Solve this parametrically and in terms of x and y

## Homework Equations

We are supposed to solve this using the method of characteristics

## The Attempt at a Solution

My problem is that solving the equation parametrically and with x and y give two different solutions.

I will first try to solve this parametrically, using variables s and t.

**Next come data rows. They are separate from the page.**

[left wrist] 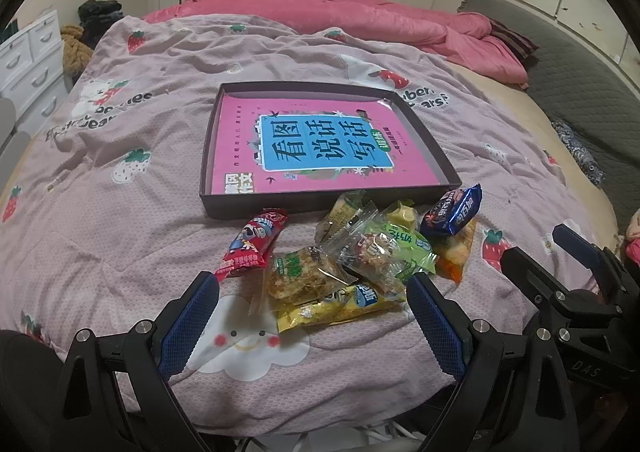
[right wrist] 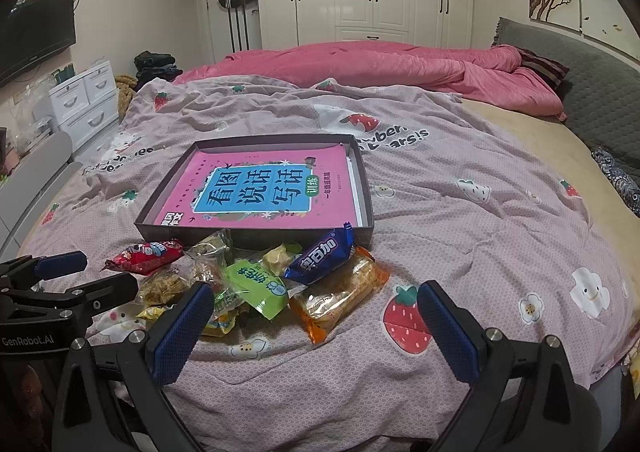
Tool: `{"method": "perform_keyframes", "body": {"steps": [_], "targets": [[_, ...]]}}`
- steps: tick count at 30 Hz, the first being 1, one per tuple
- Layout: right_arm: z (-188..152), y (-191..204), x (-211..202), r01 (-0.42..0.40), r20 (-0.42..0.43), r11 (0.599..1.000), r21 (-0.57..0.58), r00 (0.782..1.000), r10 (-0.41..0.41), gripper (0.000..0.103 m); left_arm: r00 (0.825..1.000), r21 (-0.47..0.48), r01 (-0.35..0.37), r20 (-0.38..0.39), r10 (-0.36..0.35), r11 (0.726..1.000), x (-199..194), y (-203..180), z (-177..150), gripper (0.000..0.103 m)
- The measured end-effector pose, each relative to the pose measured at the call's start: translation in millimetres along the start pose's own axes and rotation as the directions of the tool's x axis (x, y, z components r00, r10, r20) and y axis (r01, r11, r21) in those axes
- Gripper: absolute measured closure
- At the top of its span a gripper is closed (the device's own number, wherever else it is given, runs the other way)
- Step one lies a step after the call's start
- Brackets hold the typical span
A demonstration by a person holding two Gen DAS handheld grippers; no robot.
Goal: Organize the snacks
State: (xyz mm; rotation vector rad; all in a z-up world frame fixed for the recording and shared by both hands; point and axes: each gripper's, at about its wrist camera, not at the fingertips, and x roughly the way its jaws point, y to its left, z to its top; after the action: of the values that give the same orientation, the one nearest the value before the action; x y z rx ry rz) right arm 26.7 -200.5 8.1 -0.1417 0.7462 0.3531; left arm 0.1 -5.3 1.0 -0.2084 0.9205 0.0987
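Note:
A pile of several wrapped snacks lies on the quilt in front of a shallow dark box (left wrist: pixel 208 156) (right wrist: pixel 366 176) that holds a pink book (left wrist: pixel 320 140) (right wrist: pixel 260 188). The pile includes a red packet (left wrist: pixel 252 244) (right wrist: pixel 146 254), a blue packet (left wrist: pixel 454 212) (right wrist: pixel 322 256), a green packet (left wrist: pixel 404 248) (right wrist: pixel 256 284), an orange packet (right wrist: pixel 340 296) and a yellow packet (left wrist: pixel 332 306). My left gripper (left wrist: pixel 314 292) is open just before the pile, empty. My right gripper (right wrist: pixel 314 302) is open near the orange packet, empty.
The bed is covered by a lilac strawberry quilt (left wrist: pixel 120 212) (right wrist: pixel 480 232), with a pink duvet (left wrist: pixel 340 16) (right wrist: pixel 380 64) bunched behind. White drawers (right wrist: pixel 84 100) stand at the left. A grey headboard (right wrist: pixel 580 84) is at the right.

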Motion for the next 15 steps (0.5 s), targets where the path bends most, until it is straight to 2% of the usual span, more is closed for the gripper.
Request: {"method": "perform_keyframes", "body": {"steps": [15], "targets": [[-0.2,-0.1,0.3,0.001,0.003,1.000,-0.003,1.000,-0.001,0.001,1.000,0.000,-0.007,0.006,0.007,1.000,1.0,0.9,-0.5,0.008]]}}
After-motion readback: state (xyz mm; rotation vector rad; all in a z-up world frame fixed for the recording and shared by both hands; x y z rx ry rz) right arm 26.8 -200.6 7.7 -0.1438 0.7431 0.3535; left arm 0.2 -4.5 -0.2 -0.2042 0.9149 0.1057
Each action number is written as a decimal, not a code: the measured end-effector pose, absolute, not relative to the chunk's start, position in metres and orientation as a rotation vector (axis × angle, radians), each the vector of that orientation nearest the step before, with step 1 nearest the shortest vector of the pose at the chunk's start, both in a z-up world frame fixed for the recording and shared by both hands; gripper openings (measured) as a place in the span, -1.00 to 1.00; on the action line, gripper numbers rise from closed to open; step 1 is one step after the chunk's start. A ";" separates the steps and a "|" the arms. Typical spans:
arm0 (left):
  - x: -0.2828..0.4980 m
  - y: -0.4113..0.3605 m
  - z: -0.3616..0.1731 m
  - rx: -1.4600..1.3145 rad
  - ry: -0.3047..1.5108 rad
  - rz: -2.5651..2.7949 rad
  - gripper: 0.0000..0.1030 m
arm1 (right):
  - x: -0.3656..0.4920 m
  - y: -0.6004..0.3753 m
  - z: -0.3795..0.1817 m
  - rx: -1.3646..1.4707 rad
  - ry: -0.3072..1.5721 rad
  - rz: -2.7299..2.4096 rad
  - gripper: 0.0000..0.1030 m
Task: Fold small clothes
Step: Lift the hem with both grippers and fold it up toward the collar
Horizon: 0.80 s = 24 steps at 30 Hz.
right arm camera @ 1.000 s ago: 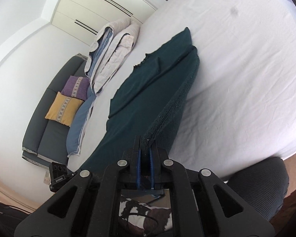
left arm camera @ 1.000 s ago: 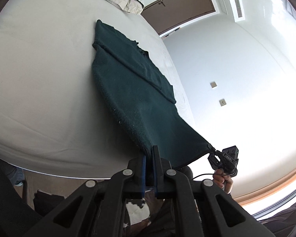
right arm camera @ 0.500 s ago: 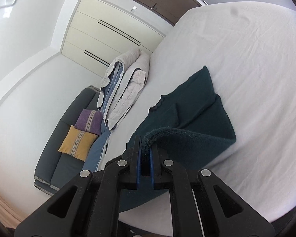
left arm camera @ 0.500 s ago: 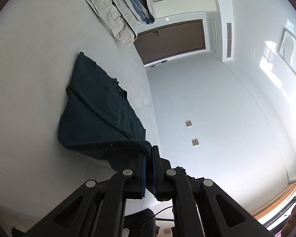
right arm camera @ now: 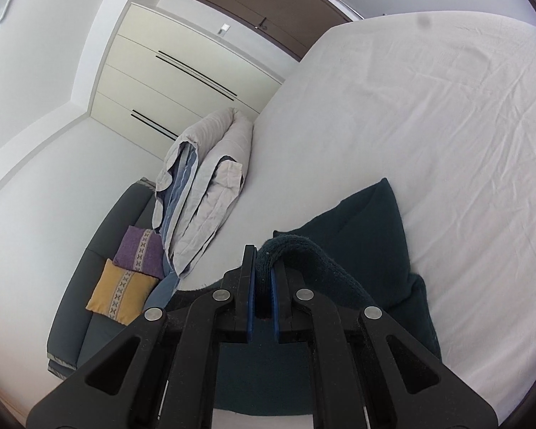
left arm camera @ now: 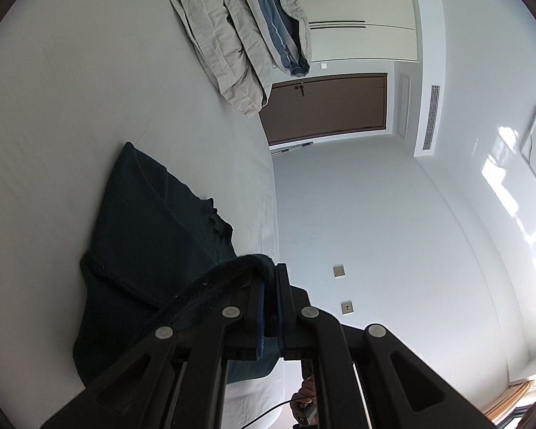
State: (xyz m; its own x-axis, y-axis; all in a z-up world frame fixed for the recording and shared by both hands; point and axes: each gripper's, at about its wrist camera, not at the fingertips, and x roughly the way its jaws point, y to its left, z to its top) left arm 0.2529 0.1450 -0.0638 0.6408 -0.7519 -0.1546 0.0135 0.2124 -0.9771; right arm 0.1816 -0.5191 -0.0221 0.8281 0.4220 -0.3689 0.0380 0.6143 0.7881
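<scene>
Garment (left arm camera: 150, 236): one dark green piece, lying on the white bed (left arm camera: 53, 107) in the lower left of the left wrist view and lower centre of the right. Two grippers present. Left gripper (left arm camera: 271, 307) clenched on one thick hem corner; right gripper (right arm camera: 262, 296) clenched on another. One folded quilt (right arm camera: 203, 182), upper centre of the left view. Two cushions, one purple (right arm camera: 139, 250), one yellow (right arm camera: 119, 295), on one dark sofa (right arm camera: 89, 286), lower left of the right view. Against the frame a second ago: the stretched cloth has been carried forward and now doubles over itself; the hem arches above the lower layer.
</scene>
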 end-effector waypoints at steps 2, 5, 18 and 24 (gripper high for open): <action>0.276 0.142 -0.068 -1.246 0.740 -0.586 -0.90 | 0.207 -0.520 -0.032 0.889 0.584 0.211 -0.89; 0.310 0.138 -0.077 -1.229 0.766 -0.566 -0.90 | 0.243 -0.521 -0.049 0.895 0.610 0.175 -0.89; 0.399 0.132 -0.146 -1.147 0.929 -0.353 -0.68 | 0.383 -0.525 -0.137 0.862 0.801 0.015 -0.66; 0.377 0.142 -0.144 -1.154 0.897 -0.317 0.12 | 0.376 -0.511 -0.127 0.754 0.765 -0.003 0.31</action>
State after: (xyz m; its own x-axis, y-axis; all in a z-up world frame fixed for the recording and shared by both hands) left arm 0.3767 0.1417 -0.1444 0.6259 -0.6394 -0.4467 -0.2167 0.4076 -0.8871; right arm 0.3762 -0.5110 -0.1271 0.7344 0.2595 -0.6272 0.2638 0.7422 0.6161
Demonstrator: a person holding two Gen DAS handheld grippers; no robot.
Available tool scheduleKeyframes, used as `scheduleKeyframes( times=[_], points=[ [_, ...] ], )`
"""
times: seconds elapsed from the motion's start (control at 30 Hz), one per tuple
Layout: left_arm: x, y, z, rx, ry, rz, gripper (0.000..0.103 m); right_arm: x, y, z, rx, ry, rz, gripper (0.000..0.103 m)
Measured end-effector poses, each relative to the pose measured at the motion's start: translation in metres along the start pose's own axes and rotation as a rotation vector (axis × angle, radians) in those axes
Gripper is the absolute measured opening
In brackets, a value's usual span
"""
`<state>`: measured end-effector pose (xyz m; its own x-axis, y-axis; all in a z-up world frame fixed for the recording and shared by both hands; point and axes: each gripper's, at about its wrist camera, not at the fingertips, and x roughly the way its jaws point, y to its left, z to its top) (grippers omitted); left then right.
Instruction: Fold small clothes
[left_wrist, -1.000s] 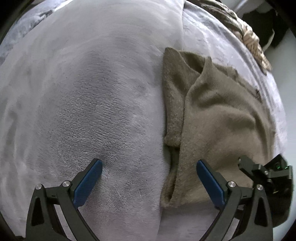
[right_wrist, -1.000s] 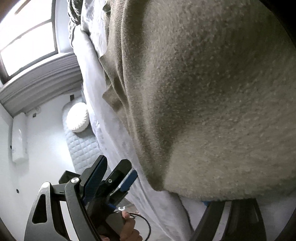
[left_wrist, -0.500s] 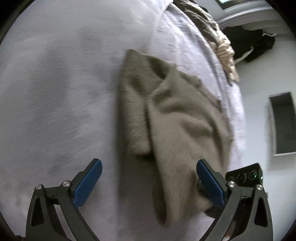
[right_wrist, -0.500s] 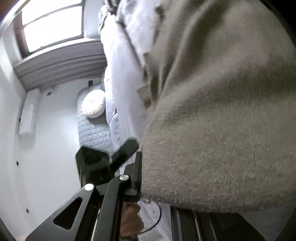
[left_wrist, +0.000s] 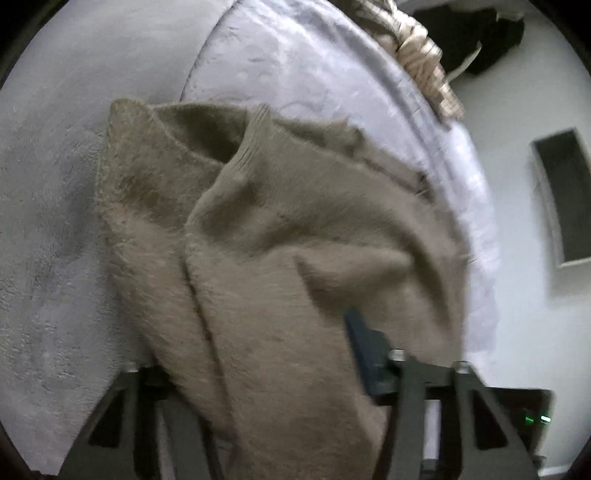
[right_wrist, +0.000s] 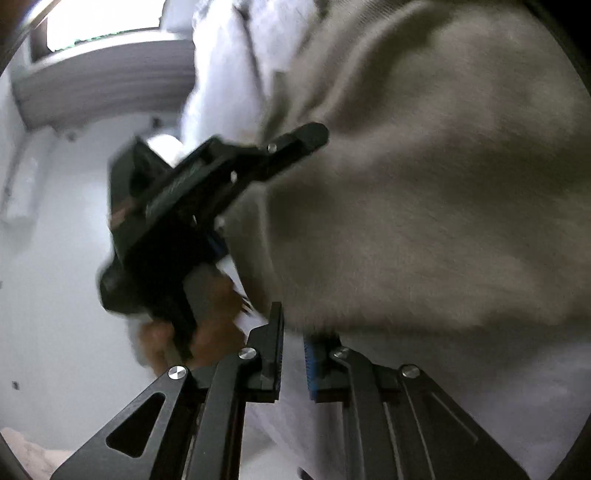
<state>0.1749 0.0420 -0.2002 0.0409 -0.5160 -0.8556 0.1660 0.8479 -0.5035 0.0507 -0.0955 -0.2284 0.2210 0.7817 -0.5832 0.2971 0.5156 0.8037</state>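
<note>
A fuzzy olive-brown knit garment (left_wrist: 280, 236) lies bunched on the grey bed cover (left_wrist: 48, 206); its near edge drapes over my left gripper (left_wrist: 258, 369). That gripper's jaws have narrowed on the cloth; the blue right pad (left_wrist: 364, 339) shows, the left finger is hidden under fabric. In the right wrist view the same garment (right_wrist: 424, 184) fills the upper right. My right gripper (right_wrist: 293, 347) is nearly shut, pinching its lower edge. The left gripper (right_wrist: 207, 192), held in a hand, appears there against the garment.
The bed's edge (left_wrist: 476, 229) runs down the right, with white floor beyond. A striped beige cloth (left_wrist: 421, 51) and dark clothing (left_wrist: 476, 37) lie at the far top. A window (right_wrist: 103, 22) and white wall show in the right wrist view.
My left gripper moved right onto the garment and closed from wide open onto its near edge. My right gripper closed on the garment's lower edge. The garment is bunched and lifted.
</note>
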Motion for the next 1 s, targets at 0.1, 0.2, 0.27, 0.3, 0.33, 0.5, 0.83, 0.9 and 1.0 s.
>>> scheduleKeyframes(
  times=[0.1,0.2,0.27,0.3,0.33,0.5,0.83,0.9,1.0],
  points=[
    [0.007,-0.004,-0.006,0.041,0.003,0.092,0.048,-0.024,-0.006,-0.005,-0.065,0.027,-0.138,0.055],
    [0.009,-0.004,-0.01,0.044,-0.004,0.122,0.048,-0.059,-0.009,0.001,-0.1,-0.029,-0.192,0.072],
    [0.008,-0.005,-0.011,0.047,-0.007,0.135,0.048,-0.085,-0.011,0.01,-0.115,-0.095,-0.246,0.072],
    [0.008,-0.006,-0.011,0.052,-0.008,0.143,0.048,-0.096,-0.014,0.016,-0.12,-0.129,-0.274,0.072],
    [0.009,-0.007,-0.011,0.056,-0.008,0.15,0.048,-0.102,-0.016,0.02,-0.121,-0.149,-0.293,0.072],
    [0.011,-0.009,-0.009,0.071,-0.011,0.192,0.048,-0.114,-0.013,0.054,-0.164,-0.22,-0.419,0.056],
    [0.013,-0.008,-0.006,0.065,0.002,0.227,0.049,-0.089,-0.035,0.07,-0.18,-0.178,-0.53,0.013],
    [0.017,-0.008,-0.004,0.053,0.006,0.231,0.049,-0.085,-0.038,0.071,-0.184,-0.176,-0.539,0.013],
    [0.02,-0.014,-0.001,0.046,-0.015,0.235,0.043,-0.085,-0.035,0.069,-0.212,-0.177,-0.556,0.013]
  ],
)
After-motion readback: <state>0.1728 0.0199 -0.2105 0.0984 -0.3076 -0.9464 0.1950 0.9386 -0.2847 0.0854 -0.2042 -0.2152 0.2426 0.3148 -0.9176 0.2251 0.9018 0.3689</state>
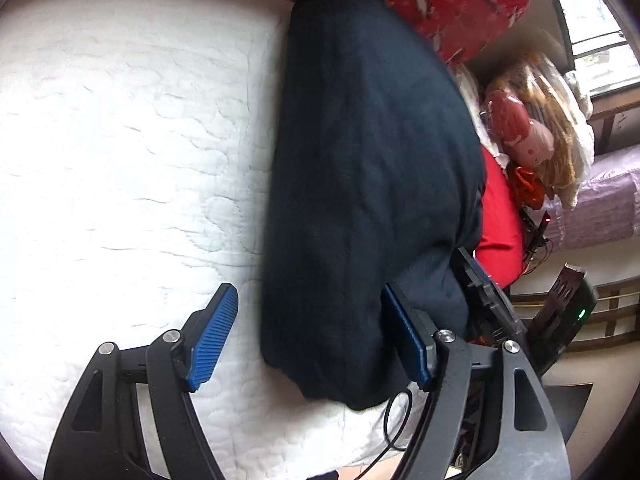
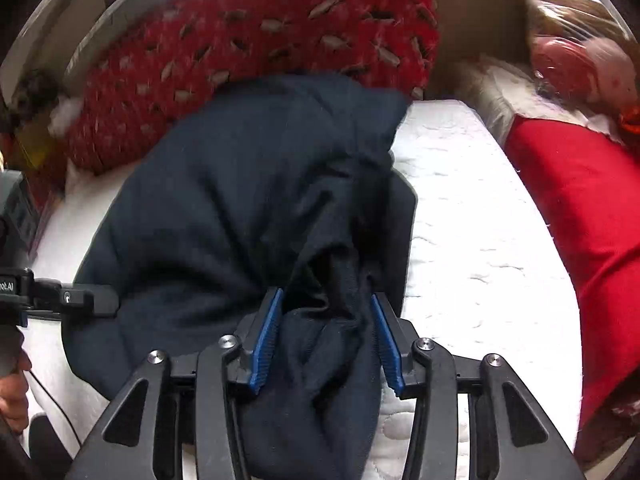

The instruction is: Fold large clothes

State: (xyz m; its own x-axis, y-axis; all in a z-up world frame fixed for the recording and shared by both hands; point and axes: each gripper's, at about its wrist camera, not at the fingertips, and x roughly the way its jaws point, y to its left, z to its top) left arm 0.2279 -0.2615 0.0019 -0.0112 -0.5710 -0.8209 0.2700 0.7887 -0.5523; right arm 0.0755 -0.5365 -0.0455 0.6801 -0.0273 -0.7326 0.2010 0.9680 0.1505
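Right wrist: right tongs (image 2: 326, 336) parted around dark garment (image 2: 240, 184), left tongs (image 1: 308, 336) open

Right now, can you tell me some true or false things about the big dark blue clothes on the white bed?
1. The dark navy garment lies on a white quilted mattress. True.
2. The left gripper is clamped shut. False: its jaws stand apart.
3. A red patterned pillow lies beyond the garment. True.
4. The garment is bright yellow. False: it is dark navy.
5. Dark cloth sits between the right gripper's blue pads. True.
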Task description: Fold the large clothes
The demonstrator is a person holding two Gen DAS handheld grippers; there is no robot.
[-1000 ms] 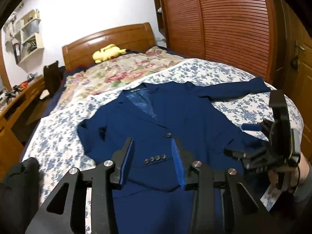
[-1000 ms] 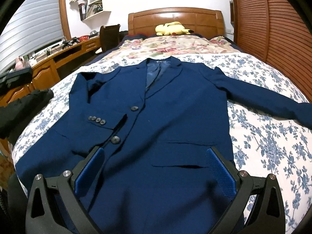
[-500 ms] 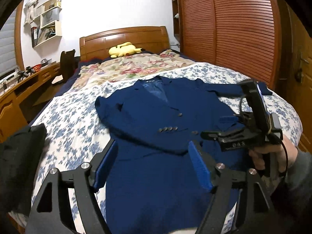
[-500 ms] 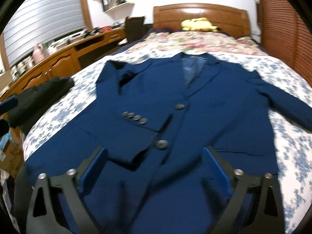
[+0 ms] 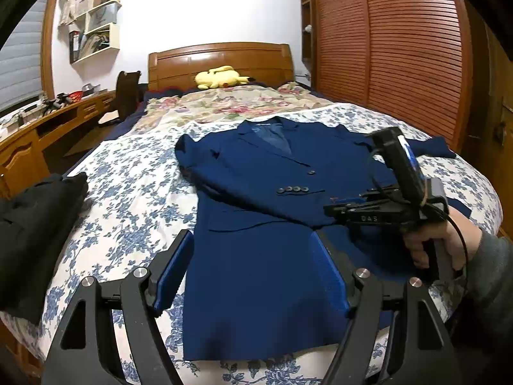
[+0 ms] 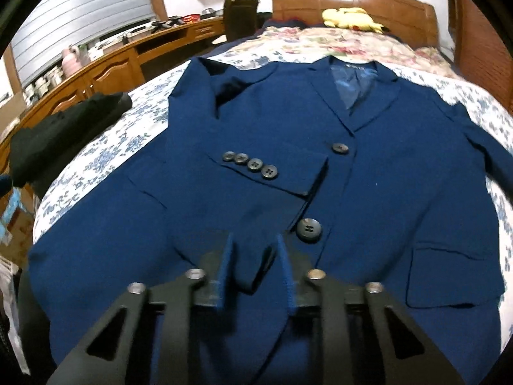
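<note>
A navy blue suit jacket (image 5: 256,256) lies face up on the bed, its left sleeve folded across the front with several cuff buttons (image 6: 250,164) showing. Its other sleeve stretches out to the right (image 5: 433,147). My left gripper (image 5: 253,272) is open and empty above the jacket's lower hem. My right gripper (image 6: 255,263) has its jaws closed down on a fold of jacket fabric (image 6: 253,269) near the lower front button (image 6: 308,229). It also shows in the left wrist view (image 5: 384,211), held in a hand over the jacket's right side.
The bed has a blue-flowered cover (image 5: 128,186) and a floral quilt (image 5: 224,102) toward the wooden headboard, with a yellow plush toy (image 5: 218,77). A black garment (image 5: 32,224) lies at the bed's left edge. A wooden desk (image 5: 32,134) stands left, wardrobe doors (image 5: 400,48) right.
My right gripper has moved in low over the jacket front and closed from wide open onto a fold of fabric. My left gripper has opened wider and drawn back toward the hem.
</note>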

let x = s along the initial line y = 1

**Is this assumption correct, or should the initial line be y = 0?**I have only solved problems where the initial line as been explicitly stated. I chose y = 1 because it made the equations work out, and because the initial condition was u(x,

**1**), so I am not sure if that is correct.

So,

dx/dt = x => x = s * e^t

dy/dt = y => y = Ce^t,

**since the initial line is y = 1, C= 1**; y = e^t

du/dt = 1 + y^2 => u = t + [tex]\frac{e^{2t}}{2}[/tex] + D

Now apply the initial condition:

u(x,1) = 1 + x = 0 + 1/2 + D => D = x + 1/2

So,

u = t + [tex]\frac{e^2t}{2}[/tex] + x + 1/2

since y = e^t that means t = ln|y| (|| is absolute value... I would also like to know if y is always positive so I can remove the absolute value.)

So the solution for u is:

u = ln|y| + (y^2)/2 + x + 1/2

That is solving the equation parametrically, now I am a supposed so solve the equation treating x as a parameter variable and s as the other parameter variable:

Rewrite the equation to:

[tex]u_{x}+ (y/x)*u_{y} = (1 + y^2)/x [/tex] (divided through by x)

so,

dy/dt = y/x => y = k(s)x (k is a function of s)

du/dt = (1+y^2)/x => u = (1+y^2)ln(x) + C(s) = (1+y^2)ln(x) + G(y/x)

Applying the initial condition:

u(x,1) = 1+x = 2ln(x) + G(1/x)

G(1/x) = 1+x - 2ln(x)

This is where I get confused:

First, the solutions I derived don't look at all like each other, and second for the later solution, I don't see how G(1/x) will tell me what G(y/x) is. I would appreciate any and all help, Thank You.